▶ Action item: Only the pictures are to be left out; return the rest of the data exactly as it stands.

▶ Dataset entries:

● ● ● ● ● ● ●

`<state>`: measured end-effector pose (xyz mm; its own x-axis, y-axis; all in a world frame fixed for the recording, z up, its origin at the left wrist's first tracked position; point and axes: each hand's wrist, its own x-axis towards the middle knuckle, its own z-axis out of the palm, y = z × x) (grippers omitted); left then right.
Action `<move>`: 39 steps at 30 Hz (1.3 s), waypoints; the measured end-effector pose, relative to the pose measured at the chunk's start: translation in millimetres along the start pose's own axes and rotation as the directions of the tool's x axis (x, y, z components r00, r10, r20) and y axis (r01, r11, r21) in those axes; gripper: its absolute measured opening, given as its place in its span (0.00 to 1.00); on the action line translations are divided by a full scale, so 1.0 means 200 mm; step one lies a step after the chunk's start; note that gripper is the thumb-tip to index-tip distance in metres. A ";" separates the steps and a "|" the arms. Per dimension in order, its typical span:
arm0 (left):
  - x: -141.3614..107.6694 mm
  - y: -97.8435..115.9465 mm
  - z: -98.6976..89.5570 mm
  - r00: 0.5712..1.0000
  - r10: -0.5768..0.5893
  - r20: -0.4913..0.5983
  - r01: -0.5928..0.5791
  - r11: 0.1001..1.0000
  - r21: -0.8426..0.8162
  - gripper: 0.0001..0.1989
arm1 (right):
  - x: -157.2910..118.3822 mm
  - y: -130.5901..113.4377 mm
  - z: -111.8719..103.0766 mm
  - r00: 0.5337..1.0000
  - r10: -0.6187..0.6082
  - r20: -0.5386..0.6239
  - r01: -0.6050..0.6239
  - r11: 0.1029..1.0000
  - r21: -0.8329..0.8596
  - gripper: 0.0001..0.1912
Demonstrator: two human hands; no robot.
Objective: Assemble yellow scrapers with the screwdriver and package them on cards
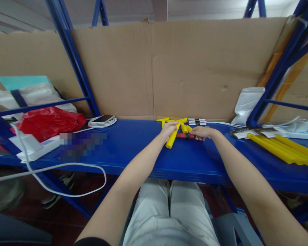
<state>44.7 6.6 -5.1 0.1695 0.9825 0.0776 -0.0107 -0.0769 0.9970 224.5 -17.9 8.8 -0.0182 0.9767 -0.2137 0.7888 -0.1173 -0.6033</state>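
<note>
Currently, a yellow T-shaped piece (171,140) is grasped by the left hand (168,129) over the blue shelf (133,147), its handle end pointed toward the body; whether the shelf is touched by it cannot be told. Just to the right of this piece, a red-and-black tool (184,136) is seen lying crosswise, its right end partly covered by the right hand (202,131). The fingers of that hand are curled there, but whether the tool is gripped or merely touched cannot be told. More yellow pieces (163,121) are placed behind and beside the T-shaped piece. Well to its left, a phone (104,119) is laid on a coiled white cable (92,123); well to its right, yellow tubes (272,150) are laid side by side.
</note>
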 end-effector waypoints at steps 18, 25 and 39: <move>0.01 -0.07 0.04 0.984 0.172 -0.037 -0.160 0.961 0.224 0.23 | -0.03 -0.02 -0.01 1.000 0.003 0.005 -0.002 0.994 -0.110 0.13; 0.08 -0.14 0.03 0.951 0.305 -0.039 -0.284 0.919 0.275 0.15 | 0.04 0.05 -0.05 0.979 0.008 -0.204 -0.005 1.000 0.014 0.10; 0.07 -0.13 0.04 0.938 0.346 -0.010 -0.305 0.840 0.449 0.18 | 0.40 0.22 -0.21 0.724 0.143 -0.675 -0.250 0.966 -0.063 0.25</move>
<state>54.7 20.8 -30.8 0.1453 0.8967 0.4181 0.3822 -0.4407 0.8122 282.7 63.4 -2.8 0.5140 0.8116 0.2776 0.8057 -0.3458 -0.4809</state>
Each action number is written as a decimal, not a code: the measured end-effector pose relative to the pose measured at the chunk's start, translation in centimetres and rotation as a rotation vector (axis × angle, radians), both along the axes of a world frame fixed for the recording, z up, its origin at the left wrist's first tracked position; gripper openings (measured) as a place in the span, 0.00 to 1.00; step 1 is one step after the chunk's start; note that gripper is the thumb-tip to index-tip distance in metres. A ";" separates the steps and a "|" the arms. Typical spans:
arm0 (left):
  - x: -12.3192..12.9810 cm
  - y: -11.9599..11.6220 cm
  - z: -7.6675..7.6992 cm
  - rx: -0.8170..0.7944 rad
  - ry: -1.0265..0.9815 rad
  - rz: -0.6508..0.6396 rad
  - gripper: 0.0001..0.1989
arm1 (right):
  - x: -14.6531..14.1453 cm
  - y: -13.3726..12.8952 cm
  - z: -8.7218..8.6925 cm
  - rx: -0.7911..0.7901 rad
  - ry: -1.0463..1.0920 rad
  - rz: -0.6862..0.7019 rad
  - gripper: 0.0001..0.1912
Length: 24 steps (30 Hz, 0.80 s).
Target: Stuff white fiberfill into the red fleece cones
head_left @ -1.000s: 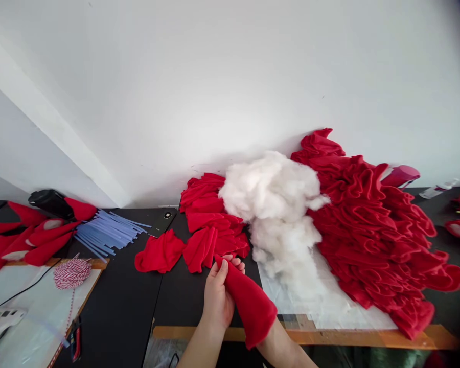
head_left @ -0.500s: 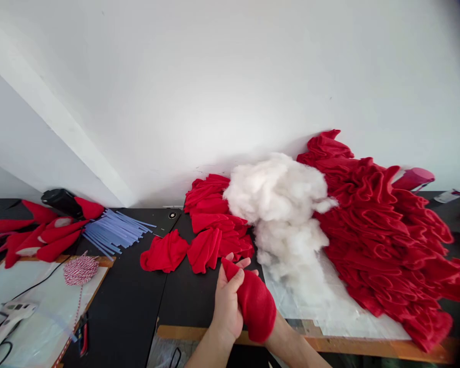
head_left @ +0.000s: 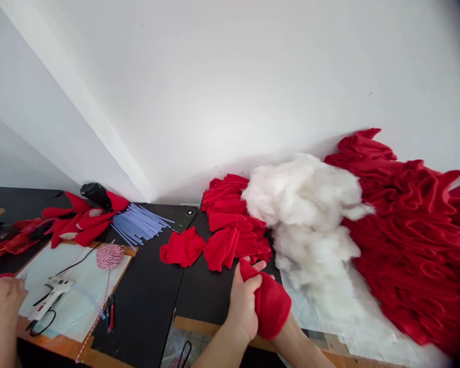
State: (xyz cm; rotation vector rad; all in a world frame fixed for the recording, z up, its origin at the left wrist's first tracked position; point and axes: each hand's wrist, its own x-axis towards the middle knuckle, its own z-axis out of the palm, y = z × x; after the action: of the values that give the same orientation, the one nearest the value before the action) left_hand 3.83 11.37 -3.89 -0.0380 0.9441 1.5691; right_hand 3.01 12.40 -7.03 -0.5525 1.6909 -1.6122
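A red fabric cone [head_left: 273, 306], soft like fleece, is between my hands at the table's front edge. My left hand [head_left: 244, 305] is closed around its narrow end, with the thumb on the near side and fingertips showing behind. My right forearm [head_left: 297, 341] runs into the cone's wide end, so my right hand is inside and its fingers are hidden. Just beyond lie more flat red fabric pieces [head_left: 222, 248] in overlapping stacks. A heap of white fibre stuffing [head_left: 302, 191] sits to their right.
At right a large pile of red fabric pieces [head_left: 414, 245] leans toward the wall. On the left are blue-grey sticks [head_left: 140, 225], stuffed red cones [head_left: 82, 225], red-and-white twine [head_left: 109, 255], a glue gun [head_left: 53, 296] and pliers [head_left: 110, 313]. Another person's hand [head_left: 5, 301] is at far left.
My view has turned left, so everything sits further right, and another person's hand with something red shows more fully. My hands keep nearly the same hold on the red cone.
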 end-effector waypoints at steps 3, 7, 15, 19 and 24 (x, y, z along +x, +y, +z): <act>-0.8 -0.2 0.0 0.013 0.006 0.037 0.31 | -0.8 -0.3 1.9 0.614 0.144 -0.218 0.24; -1.4 -0.6 0.4 0.117 -0.032 -0.027 0.27 | -0.8 -0.9 4.0 1.822 0.005 -0.698 0.23; -0.7 -0.6 0.7 0.052 -0.022 -0.041 0.25 | 0.1 -1.2 1.6 1.651 0.262 -0.870 0.25; -1.3 -0.3 0.3 0.008 -0.047 0.009 0.21 | -0.7 -0.8 1.1 1.883 0.117 -0.826 0.22; -2.5 -0.2 0.3 0.064 -0.038 -0.033 0.22 | -0.4 -0.5 0.9 2.201 0.221 -0.628 0.22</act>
State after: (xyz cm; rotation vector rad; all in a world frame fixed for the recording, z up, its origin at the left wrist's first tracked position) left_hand 1.38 11.20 -3.63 -0.0078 0.8604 1.5620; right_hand 2.65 11.92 -6.16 0.9853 2.6282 0.7192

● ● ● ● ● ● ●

▶ Exercise response:
`<state>`: measured end-effector pose (xyz mm; its own x-axis, y-axis; all in a world frame fixed for the recording, z up, its origin at the left wrist's first tracked position; point and axes: each hand's wrist, its own x-axis towards the middle knuckle, its own z-axis out of the palm, y = z × x) (grippers omitted); left then right.
Action `<move>`: 39 steps at 30 Hz (1.3 s), waypoints; the measured end-effector pose, relative to the pose measured at the chunk's start: translation in millimetres along the start pose's own axes and rotation as the directions of the tool's x axis (x, y, z components r00, r10, r20) and y axis (r01, r11, r21) in those axes; gripper: its absolute measured opening, given as its place in its span (0.00 to 1.00); on the action line translations are divided by a full scale, so 1.0 means 200 mm; step one lies a step after the chunk's start; note that gripper is the thumb-tip to index-tip distance in metres. A ";" separates the steps and a "|" the arms. Per dimension in order, its typical span:
arm0 (left):
  - x: -141.3614..107.6694 mm
  - y: -97.8435..115.9465 mm
  - z: -98.6976..89.5570 mm
  - r00: 0.5712..1.0000
  - r10: -0.5768..0.5893
  - r20: -0.4913..0.5983
  - r01: -0.5928..0.5791
  - r11: 0.1001..1.0000
  - r21: -0.8426..0.8162
  - gripper: 0.0001..0.1989
arm1 (right):
  - x: -157.2910..118.3822 mm
  - y: -130.5901..113.4377 mm
  - z: -111.8719..103.0766 mm
  - r00: 0.5337..1.0000
  - r10: -0.6187..0.6082
  - r20: -0.5386..0.6239
  - r01: -0.6050..0.6239
  - r11: 0.1029..1.0000
  - r21: -0.8329..0.8596
  - gripper: 0.0001..0.1912
Demonstrator: two human hands; no robot.
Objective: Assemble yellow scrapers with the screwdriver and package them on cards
<state>44.7 6.6 -5.1 0.1695 0.9825 0.0776 -0.0107 -0.0769 0.9970 224.5 -17.9 8.8 -0.0182 0.9767 -0.2137 0.7888 -0.1173 -0.6033</state>
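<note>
Currently, a yellow T-shaped piece (171,140) is grasped by the left hand (168,129) over the blue shelf (133,147), its handle end pointed toward the body; whether the shelf is touched by it cannot be told. Just to the right of this piece, a red-and-black tool (184,136) is seen lying crosswise, its right end partly covered by the right hand (202,131). The fingers of that hand are curled there, but whether the tool is gripped or merely touched cannot be told. More yellow pieces (163,121) are placed behind and beside the T-shaped piece. Well to its left, a phone (104,119) is laid on a coiled white cable (92,123); well to its right, yellow tubes (272,150) are laid side by side.
</note>
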 end-effector waypoints at steps 18, 25 and 39: <move>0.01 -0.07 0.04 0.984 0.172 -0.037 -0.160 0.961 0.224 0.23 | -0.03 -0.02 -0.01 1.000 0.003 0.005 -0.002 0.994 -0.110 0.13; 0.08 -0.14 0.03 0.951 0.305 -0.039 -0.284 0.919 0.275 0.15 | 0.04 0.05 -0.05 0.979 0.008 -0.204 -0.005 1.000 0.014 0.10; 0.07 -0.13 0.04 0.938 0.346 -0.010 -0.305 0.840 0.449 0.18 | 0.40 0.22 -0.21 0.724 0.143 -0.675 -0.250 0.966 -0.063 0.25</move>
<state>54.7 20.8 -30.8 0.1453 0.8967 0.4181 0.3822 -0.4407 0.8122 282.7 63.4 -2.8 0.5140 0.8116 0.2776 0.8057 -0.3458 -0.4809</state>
Each action number is written as a decimal, not a code: the measured end-effector pose relative to the pose measured at the chunk's start, translation in centimetres and rotation as a rotation vector (axis × angle, radians), both along the axes of a world frame fixed for the recording, z up, its origin at the left wrist's first tracked position; gripper openings (measured) as a place in the span, 0.00 to 1.00; step 1 is one step after the chunk's start; note that gripper is the thumb-tip to index-tip distance in metres. A ";" separates the steps and a "|" the arms. Typical spans:
arm0 (left):
  - x: -12.3192..12.9810 cm
  - y: -11.9599..11.6220 cm
  - z: -7.6675..7.6992 cm
  - rx: -0.8170..0.7944 rad
  - ry: -1.0265..0.9815 rad
  - rz: -0.6508..0.6396 rad
  - gripper: 0.0001..0.1989
arm1 (right):
  - x: -14.6531..14.1453 cm
  - y: -13.3726..12.8952 cm
  - z: -8.7218..8.6925 cm
  - rx: -0.7911..0.7901 rad
  - ry: -1.0463..1.0920 rad
  - rz: -0.6862..0.7019 rad
  - gripper: 0.0001..0.1912
Length: 24 steps (30 Hz, 0.80 s).
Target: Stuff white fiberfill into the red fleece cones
head_left @ -1.000s: 
head_left @ -0.500s: 
head_left @ +0.000s: 
State: (xyz cm; rotation vector rad; all in a world frame fixed for the recording, z up, its origin at the left wrist's first tracked position; point and axes: each hand's wrist, its own x-axis towards the middle knuckle, its own z-axis out of the palm, y = z × x; after the action: of the values that give the same orientation, the one nearest the value before the action) left_hand 3.83 11.37 -3.89 -0.0380 0.9441 1.5691; right_hand 3.01 12.40 -7.03 -0.5525 1.6909 -1.6122
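A red fabric cone [head_left: 273, 306], soft like fleece, is between my hands at the table's front edge. My left hand [head_left: 244, 305] is closed around its narrow end, with the thumb on the near side and fingertips showing behind. My right forearm [head_left: 297, 341] runs into the cone's wide end, so my right hand is inside and its fingers are hidden. Just beyond lie more flat red fabric pieces [head_left: 222, 248] in overlapping stacks. A heap of white fibre stuffing [head_left: 302, 191] sits to their right.
At right a large pile of red fabric pieces [head_left: 414, 245] leans toward the wall. On the left are blue-grey sticks [head_left: 140, 225], stuffed red cones [head_left: 82, 225], red-and-white twine [head_left: 109, 255], a glue gun [head_left: 53, 296] and pliers [head_left: 110, 313]. Another person's hand [head_left: 5, 301] is at far left.
My view has turned left, so everything sits further right, and another person's hand with something red shows more fully. My hands keep nearly the same hold on the red cone.
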 end-effector waypoints at steps 3, 7, 15, 19 and 24 (x, y, z along +x, +y, +z): <act>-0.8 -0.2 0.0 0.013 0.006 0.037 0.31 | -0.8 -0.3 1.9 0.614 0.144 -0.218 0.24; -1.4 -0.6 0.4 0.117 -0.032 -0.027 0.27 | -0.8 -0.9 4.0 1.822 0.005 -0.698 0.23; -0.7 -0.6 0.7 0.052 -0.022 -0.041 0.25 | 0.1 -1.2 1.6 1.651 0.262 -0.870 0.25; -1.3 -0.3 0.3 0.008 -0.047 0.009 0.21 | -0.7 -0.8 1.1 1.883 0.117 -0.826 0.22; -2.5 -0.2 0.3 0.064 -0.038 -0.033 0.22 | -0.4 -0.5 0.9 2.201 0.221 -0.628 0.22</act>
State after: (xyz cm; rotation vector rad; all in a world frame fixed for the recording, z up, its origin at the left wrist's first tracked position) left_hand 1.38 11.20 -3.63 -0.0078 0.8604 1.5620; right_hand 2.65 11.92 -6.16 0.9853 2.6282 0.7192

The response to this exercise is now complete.